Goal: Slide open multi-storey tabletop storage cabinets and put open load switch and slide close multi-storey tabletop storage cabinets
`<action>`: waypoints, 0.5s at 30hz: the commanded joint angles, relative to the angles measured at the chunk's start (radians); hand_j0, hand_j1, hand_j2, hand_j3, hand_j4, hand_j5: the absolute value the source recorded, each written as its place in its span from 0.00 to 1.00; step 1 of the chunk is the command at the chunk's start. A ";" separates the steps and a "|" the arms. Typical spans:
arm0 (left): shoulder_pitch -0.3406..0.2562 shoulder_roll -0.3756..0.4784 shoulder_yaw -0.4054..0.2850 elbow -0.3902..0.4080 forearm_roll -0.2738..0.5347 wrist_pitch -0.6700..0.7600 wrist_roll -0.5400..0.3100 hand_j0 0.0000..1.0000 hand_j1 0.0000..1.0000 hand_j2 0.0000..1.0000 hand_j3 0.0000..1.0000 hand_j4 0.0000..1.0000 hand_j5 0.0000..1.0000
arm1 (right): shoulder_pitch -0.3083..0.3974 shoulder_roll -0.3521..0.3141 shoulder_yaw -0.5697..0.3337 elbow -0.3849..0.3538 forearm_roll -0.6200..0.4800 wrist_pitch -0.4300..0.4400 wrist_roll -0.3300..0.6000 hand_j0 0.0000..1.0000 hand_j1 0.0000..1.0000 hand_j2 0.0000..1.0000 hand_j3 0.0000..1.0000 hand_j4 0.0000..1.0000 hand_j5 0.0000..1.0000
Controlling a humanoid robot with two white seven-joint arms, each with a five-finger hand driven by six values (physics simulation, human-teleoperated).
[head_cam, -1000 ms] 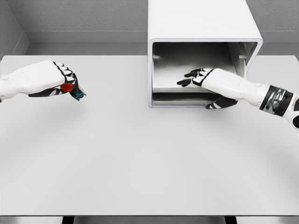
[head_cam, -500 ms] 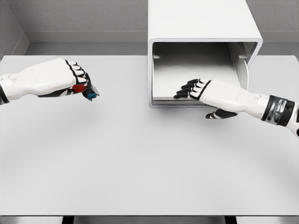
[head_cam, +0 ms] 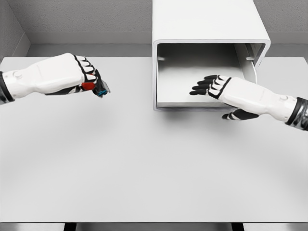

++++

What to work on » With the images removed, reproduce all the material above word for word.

Answer box »
Goal: Slide open multi-storey tabletop storage cabinets and put open load switch and slide close multi-storey tabletop storage cabinets
`<action>`: waypoints, 0.5s at 30hz: the commanded joint angles, relative to the angles measured at the chunk's start (radians); hand_j0, hand_j1, hand_j2, hand_j3, hand_j4, hand_j5: the absolute value the source recorded, each written as its place in its span from 0.00 to 1.00; step 1 of the chunk is the command at the chunk's start. A ";" separates the steps and a "|" the arms. Typical spans:
arm0 (left): shoulder_pitch -0.3406..0.2562 shoulder_roll -0.3756..0.4784 shoulder_yaw -0.4054..0.2850 elbow -0.3902..0.4080 forearm_roll -0.2738..0.5347 wrist_pitch -0.6700..0.7600 wrist_roll -0.5400..0.3100 hand_j0 0.0000..1.0000 hand_j1 0.0000..1.0000 hand_j2 0.0000..1.0000 hand_j3 0.0000..1.0000 hand_j4 0.0000..1.0000 hand_j5 0.0000..1.0000
arm1 (right): shoulder_pitch -0.3083..0.3974 shoulder_roll -0.3521..0.3141 shoulder_yaw -0.5697..0.3337 elbow -0.3849..0.3538 forearm_roll -0.6200..0.4800 wrist_pitch -0.4300..0.4400 wrist_roll -0.3300..0.6000 hand_j0 0.0000..1.0000 hand_j1 0.0000..1.0000 hand_j2 0.0000..1.0000 hand_j3 0.0000..1.0000 hand_j4 0.0000..1.0000 hand_j5 0.0000..1.0000
Controlling a humanoid robot with two white seven-joint arms, each with a five-finger hand driven by six values (physics simulation, human-teleoperated).
[head_cam, -1000 ms] 
[head_cam, -500 ms] 
[head_cam, +0 ms] 

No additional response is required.